- **THE PROBLEM**
The listing below contains a span that opens with the line containing "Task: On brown" and closes with the line containing "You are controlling". Return that span exactly.

- **INPUT**
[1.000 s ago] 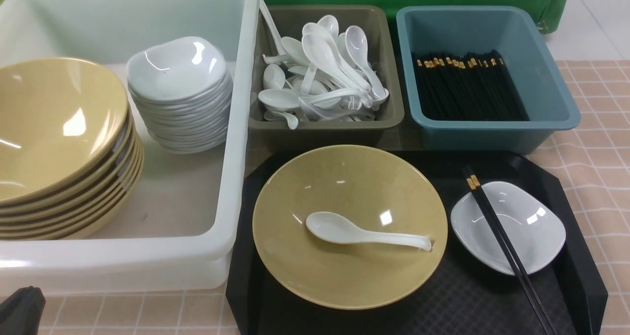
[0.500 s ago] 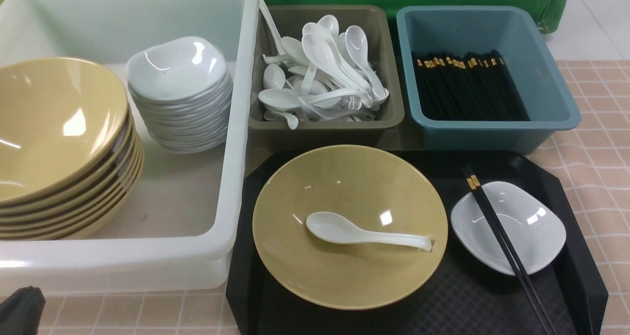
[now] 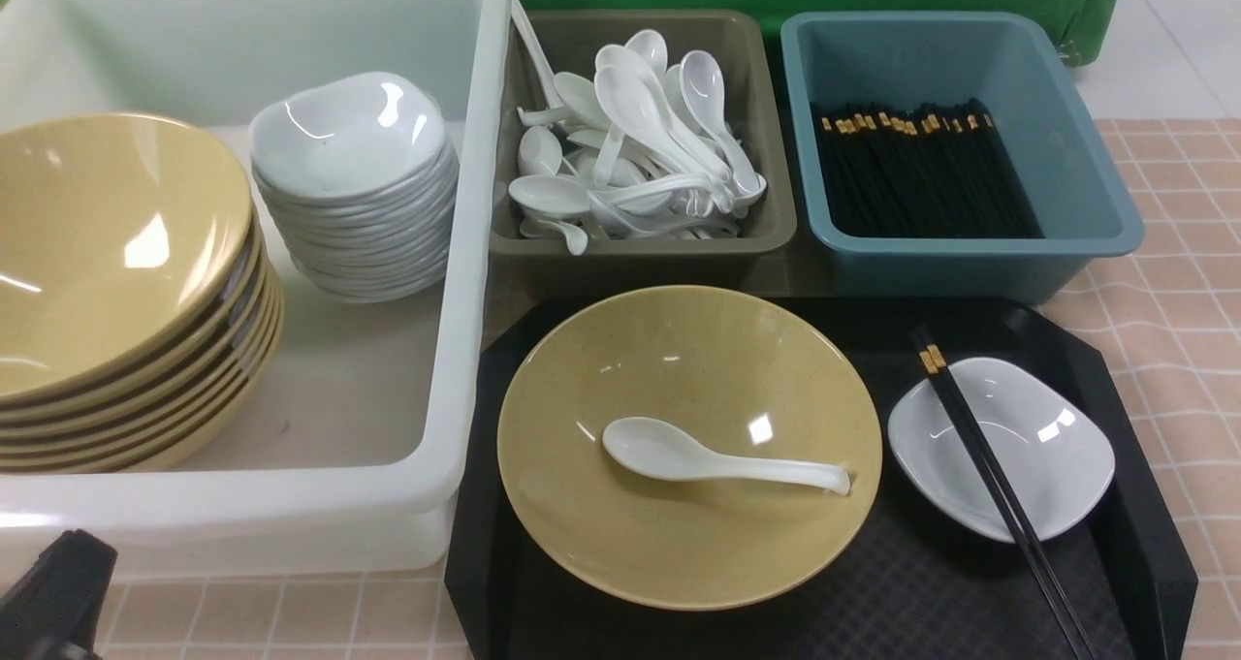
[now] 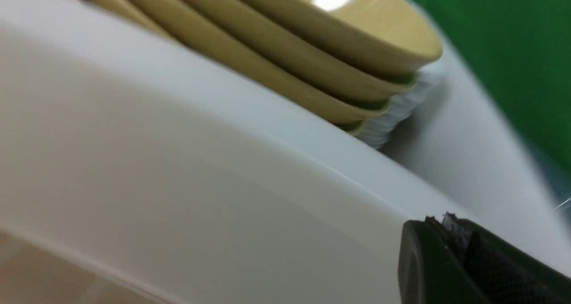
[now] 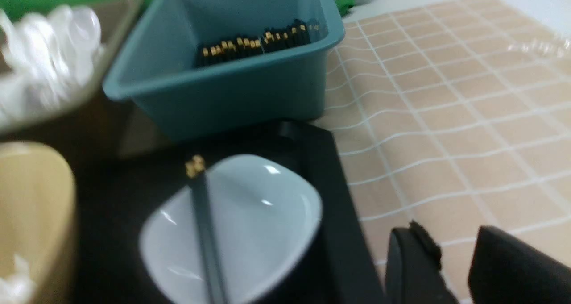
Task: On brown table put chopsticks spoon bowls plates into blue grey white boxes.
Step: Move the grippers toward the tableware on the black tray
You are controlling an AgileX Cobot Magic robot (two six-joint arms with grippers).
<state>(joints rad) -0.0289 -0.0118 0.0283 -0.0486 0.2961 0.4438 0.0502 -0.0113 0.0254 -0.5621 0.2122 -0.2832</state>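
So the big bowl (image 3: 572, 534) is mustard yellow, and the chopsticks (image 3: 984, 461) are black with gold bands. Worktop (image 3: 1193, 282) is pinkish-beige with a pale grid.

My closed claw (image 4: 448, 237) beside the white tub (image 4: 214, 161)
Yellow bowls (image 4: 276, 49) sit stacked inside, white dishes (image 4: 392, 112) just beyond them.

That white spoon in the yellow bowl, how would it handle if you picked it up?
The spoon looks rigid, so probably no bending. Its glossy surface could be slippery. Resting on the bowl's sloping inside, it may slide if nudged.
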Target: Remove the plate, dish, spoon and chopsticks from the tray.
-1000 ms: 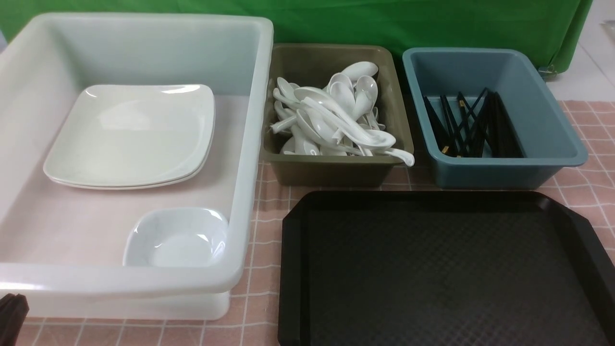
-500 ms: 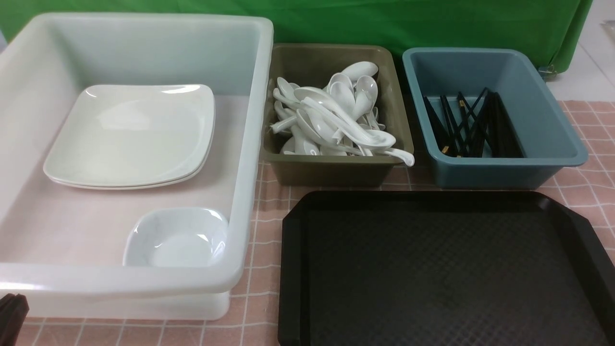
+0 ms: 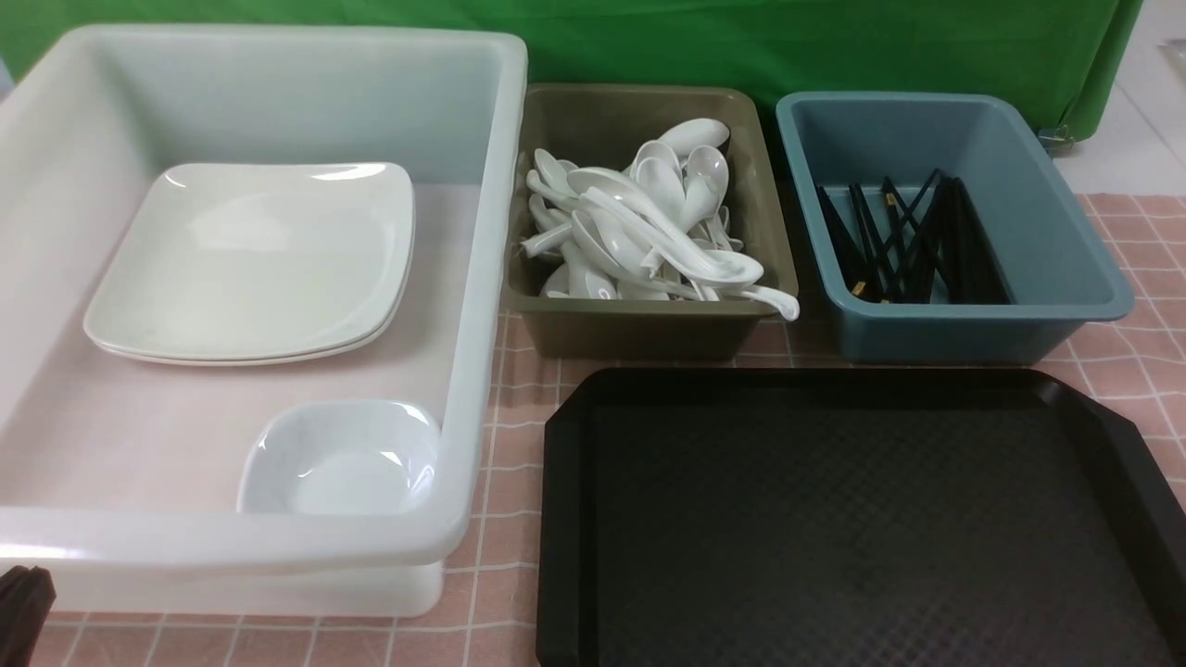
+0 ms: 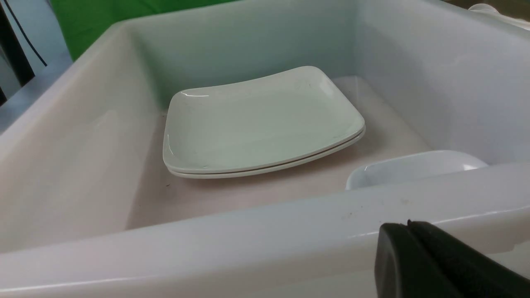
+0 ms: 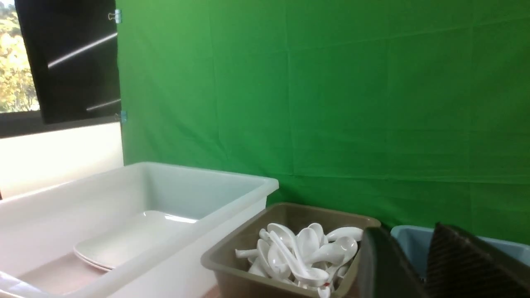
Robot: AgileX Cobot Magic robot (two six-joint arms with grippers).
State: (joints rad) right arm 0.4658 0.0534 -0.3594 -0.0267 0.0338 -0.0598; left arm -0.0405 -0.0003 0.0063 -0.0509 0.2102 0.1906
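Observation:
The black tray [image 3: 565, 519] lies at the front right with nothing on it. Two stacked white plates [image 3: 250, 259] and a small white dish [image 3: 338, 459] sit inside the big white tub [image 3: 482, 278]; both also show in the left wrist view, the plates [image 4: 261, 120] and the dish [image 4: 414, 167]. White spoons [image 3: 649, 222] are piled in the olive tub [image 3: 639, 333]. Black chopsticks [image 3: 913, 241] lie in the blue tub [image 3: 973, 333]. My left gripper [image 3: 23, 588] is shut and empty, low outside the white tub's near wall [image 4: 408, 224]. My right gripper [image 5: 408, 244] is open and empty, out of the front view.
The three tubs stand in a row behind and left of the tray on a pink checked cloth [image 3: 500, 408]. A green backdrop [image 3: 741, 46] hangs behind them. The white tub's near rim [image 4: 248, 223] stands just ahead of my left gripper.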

- **YOUR RESPONSE**
Task: On brown table put chopsticks spoon bowls plates into blue grey white boxes.
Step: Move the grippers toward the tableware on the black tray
You are controlling an AgileX Cobot Magic robot (two six-joint arms with grippers).

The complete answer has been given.